§ **Exercise aim**
Whenever a line below holds the word "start", copy that line.

[Extracted data entries]
::::

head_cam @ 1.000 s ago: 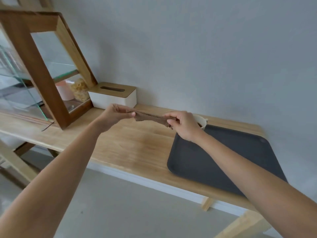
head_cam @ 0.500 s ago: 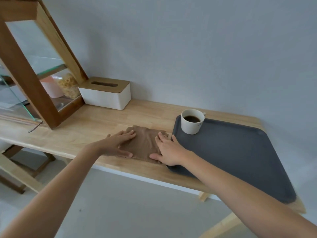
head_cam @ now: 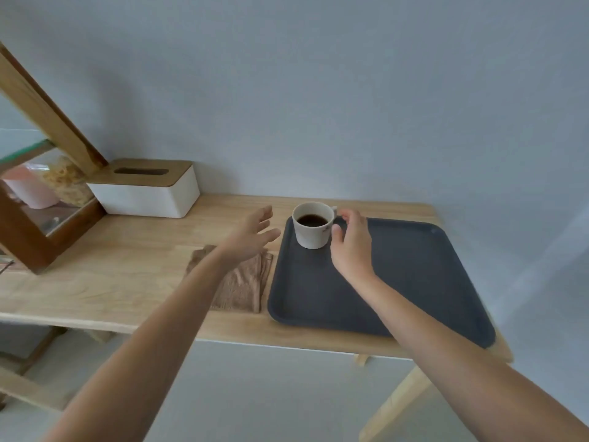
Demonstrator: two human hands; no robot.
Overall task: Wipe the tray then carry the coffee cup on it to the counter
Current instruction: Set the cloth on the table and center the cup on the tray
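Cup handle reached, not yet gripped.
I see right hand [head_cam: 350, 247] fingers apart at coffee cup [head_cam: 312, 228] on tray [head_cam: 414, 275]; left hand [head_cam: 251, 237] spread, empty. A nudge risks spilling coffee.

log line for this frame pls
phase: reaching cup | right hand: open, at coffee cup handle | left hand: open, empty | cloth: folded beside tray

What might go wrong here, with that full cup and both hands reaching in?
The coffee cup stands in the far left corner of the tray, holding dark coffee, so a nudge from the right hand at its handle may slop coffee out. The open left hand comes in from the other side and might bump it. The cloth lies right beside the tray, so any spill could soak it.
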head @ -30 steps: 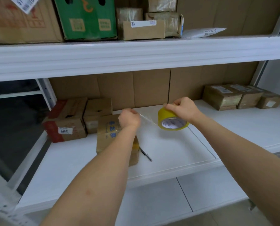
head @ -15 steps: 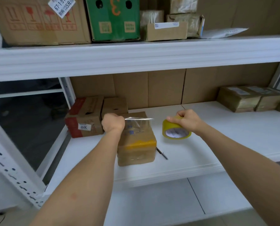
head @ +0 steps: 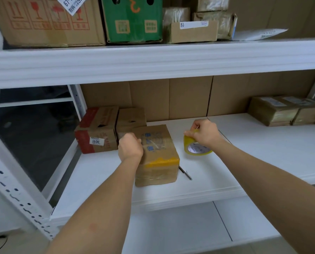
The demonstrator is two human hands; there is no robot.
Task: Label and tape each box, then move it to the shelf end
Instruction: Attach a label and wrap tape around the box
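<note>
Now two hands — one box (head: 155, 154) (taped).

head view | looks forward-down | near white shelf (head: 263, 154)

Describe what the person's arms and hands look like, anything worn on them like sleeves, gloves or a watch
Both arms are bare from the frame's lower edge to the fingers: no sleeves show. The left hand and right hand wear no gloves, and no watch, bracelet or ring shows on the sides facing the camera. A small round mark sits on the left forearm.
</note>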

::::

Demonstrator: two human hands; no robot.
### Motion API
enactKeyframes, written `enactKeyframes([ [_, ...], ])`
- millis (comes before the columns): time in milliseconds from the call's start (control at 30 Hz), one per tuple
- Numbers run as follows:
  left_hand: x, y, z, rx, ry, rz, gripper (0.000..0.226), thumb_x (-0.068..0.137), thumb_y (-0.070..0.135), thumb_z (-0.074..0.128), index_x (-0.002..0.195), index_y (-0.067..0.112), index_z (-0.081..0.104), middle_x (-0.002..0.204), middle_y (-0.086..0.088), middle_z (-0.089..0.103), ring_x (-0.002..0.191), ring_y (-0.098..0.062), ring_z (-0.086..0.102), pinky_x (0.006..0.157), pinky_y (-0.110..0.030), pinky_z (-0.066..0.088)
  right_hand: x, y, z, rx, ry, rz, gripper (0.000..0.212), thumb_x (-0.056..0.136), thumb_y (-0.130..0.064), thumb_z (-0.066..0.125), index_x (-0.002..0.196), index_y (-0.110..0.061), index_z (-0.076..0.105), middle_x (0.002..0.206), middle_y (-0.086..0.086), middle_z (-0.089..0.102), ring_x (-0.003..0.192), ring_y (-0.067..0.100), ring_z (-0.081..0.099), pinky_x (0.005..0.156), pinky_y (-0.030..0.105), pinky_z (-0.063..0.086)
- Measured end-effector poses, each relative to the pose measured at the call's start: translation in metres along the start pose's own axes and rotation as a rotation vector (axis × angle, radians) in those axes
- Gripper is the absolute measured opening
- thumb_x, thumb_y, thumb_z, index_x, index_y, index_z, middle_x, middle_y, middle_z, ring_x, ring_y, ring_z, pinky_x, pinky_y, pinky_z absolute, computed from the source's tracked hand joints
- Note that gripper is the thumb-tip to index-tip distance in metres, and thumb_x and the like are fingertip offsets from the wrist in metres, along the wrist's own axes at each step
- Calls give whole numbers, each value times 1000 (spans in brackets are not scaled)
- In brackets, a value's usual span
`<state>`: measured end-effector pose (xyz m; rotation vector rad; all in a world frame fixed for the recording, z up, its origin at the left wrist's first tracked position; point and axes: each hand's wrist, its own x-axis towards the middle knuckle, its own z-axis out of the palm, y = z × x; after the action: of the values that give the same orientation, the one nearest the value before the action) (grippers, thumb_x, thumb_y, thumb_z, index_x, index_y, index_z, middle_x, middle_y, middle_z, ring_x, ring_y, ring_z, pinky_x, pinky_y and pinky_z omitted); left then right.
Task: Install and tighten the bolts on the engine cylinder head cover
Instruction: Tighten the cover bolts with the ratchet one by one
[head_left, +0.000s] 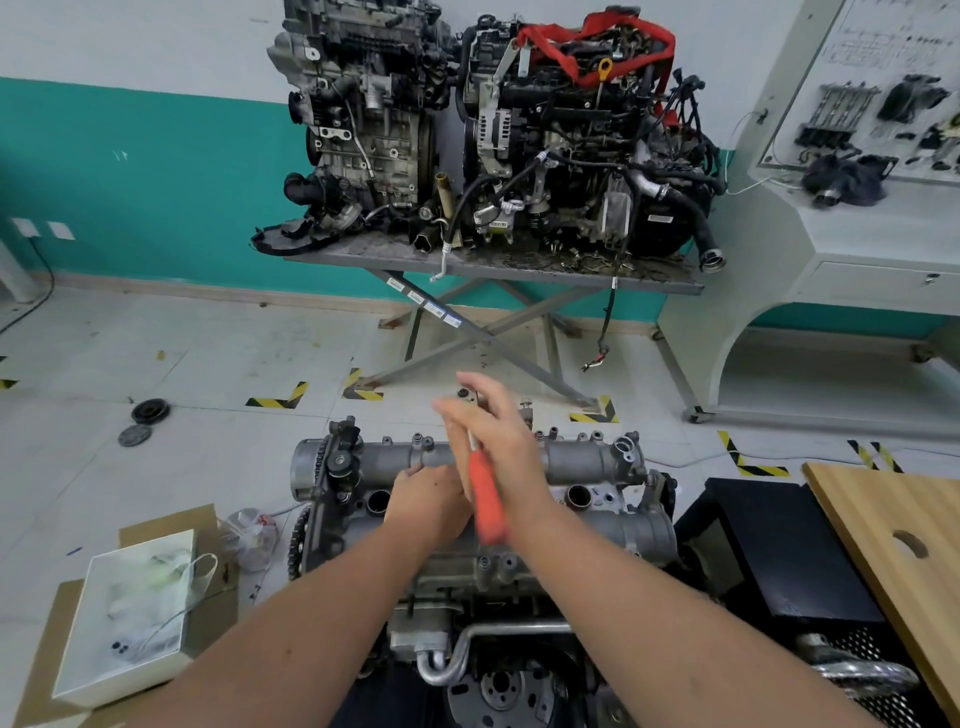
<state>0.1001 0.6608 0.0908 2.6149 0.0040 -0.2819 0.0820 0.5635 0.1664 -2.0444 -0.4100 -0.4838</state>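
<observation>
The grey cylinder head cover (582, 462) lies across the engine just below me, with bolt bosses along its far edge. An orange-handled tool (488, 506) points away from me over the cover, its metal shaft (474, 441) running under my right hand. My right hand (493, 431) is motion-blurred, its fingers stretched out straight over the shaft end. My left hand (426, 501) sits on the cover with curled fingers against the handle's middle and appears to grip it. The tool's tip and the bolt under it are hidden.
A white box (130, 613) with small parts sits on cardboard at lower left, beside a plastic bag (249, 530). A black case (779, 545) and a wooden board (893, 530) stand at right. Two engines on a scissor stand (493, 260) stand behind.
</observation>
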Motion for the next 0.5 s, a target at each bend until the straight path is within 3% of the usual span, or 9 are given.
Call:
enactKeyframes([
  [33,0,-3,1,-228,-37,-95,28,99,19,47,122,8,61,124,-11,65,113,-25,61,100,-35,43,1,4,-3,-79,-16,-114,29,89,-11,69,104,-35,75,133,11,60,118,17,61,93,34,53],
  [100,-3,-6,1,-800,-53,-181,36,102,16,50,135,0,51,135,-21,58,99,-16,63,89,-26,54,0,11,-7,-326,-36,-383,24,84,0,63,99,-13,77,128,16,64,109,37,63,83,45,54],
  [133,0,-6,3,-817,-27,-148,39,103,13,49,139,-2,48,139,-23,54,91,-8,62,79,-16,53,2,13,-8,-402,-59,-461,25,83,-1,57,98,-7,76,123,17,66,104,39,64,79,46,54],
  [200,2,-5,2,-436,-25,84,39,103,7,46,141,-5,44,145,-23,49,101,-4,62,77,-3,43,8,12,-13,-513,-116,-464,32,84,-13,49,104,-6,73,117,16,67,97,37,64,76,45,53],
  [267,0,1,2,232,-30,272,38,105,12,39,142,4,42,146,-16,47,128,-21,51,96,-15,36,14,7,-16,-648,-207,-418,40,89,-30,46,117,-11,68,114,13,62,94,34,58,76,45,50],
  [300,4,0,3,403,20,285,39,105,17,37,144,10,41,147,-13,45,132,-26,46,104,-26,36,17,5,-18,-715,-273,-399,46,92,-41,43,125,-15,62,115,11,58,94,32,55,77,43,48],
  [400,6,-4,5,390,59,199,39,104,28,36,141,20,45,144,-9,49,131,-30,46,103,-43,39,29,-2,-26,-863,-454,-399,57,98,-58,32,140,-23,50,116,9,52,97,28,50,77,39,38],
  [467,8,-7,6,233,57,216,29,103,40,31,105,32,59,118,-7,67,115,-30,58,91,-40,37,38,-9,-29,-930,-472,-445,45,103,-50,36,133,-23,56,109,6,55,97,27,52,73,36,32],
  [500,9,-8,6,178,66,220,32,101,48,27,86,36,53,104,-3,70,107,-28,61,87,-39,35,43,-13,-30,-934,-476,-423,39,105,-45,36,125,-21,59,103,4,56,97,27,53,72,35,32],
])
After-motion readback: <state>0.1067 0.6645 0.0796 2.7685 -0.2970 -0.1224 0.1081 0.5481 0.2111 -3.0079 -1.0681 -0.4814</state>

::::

§ **Task result**
- millis (comes before the columns): time in milliseconds from the call's start (control at 30 Hz), one per tuple
- Measured end-effector poses, each relative to the pose measured at the call's start: translation in metres along the start pose's own axes and rotation as a rotation vector (axis × angle, radians) in those axes

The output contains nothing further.